12. CHANGES IN CAPITALIZATION.  The Common Stock held by the Agent for Participants shall fully participate in any stock dividend, stock split, split-up, spin-off, recapitalization, merger, consolidation, exchange of shares or other such transaction involving the Common Stock of the Corporation in accordance with the terms of such transaction.  In the event that the Corporation makes available to its shareholders rights to purchase additional shares, debentures or other securities, each Participant shall have the right to exercise such rights arising from whole shares credited to the Participant’s Plan Account in accordance with the terms and conditions of such rights.

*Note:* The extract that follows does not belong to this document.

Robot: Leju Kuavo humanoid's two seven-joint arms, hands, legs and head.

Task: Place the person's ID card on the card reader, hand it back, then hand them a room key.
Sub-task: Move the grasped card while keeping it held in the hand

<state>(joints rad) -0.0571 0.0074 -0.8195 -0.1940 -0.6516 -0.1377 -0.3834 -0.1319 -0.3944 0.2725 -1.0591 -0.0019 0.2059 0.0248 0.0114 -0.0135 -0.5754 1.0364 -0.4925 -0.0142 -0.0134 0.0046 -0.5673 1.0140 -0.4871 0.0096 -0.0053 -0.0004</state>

The Agent may, in its sole discretion, hold the Common Stock of all Participants together in its name or in the name of its nominee.   

 

 

13. LIABILITY.  Neither the Agent nor the Corporation, nor any of their respective Directors, officers, employees or agents shall be liable hereunder for any act or failure to act, including without limitation, for any claim of liability (a) arising out of any failure to terminate a Participant’s Plan Account upon such Participant's death or adjudication of incompetency prior to receipt of written notice of such death or incompetency; (b) with respect to the prices at which the Common Stock is purchased or sold for a Participant’s Plan Account or the timing of, or terms on which, such purchases or sales are made; or (c) with respect to the value at any time of the Common Stock acquired for or credited to a Participant’s Plan Account.  It is understood that government regulation may require the temporary curtailment or suspension of purchases under the Plan.  Neither the Agent nor the Corporation, nor any of their respective Directors, officers or employees shall have any liability in connection with any inability to purchase Common Stock or the timing of any purchases. 

 

14. SPENDTHRIFT PROVISION.  A Participant may not sell, pledge, hypothecate or otherwise assign or transfer any cash or Common Stock credited to the Participant’s Plan Account, nor any other interest therein.  No attempt to effect any such sale, pledge, hypothecation, or other assignment or transfer shall be effective. 

 

15. NOTICES.  All notices, requests or other communications from Participants relating to the Plan shall be addressed as follows:   

 

American Stock Transfer & Trust Company, LLC

Attention: Dividend Reinvestment Department

6201 15th Avenue

Brooklyn, NY 11219

1-800-937-5449


 

Each Participant agrees to notify the Agent promptly in writing of any change of address.  Notices, requests or other communications from the Agent to a Participant relating to the Plan shall be addressed to the Participant at the Participant’s last known address as reflected in the Agent’s records and shall be deemed given when received by the Participant or five days after mailing, whichever first occurs.

 

16. AMENDMENT; TERMINATION.  The Corporation and the Agent each reserve the right to suspend, to modify (subject to any requisite authorization or approval by regulatory agencies having jurisdiction) and to terminate the Plan or any Participant’s participation in the Plan at any time by written notice given to all Participants or such Participant, as the case may be.  The Corporation and the Agent each also reserve the right to adopt, and from time to time to change, such administrative rules and regulations (not inconsistent in substance with the basic provisions of the Plan then in effect) as they deem desirable or appropriate for the administration of the Plan. 

 

17. GOVERNING LAW.  The Plan and all Plan Accounts established thereunder shall be governed by and construed in accordance with the laws of the State of New York and the rules and regulations of the Securities and Exchange Commission, as they may be changed or amended from time to time.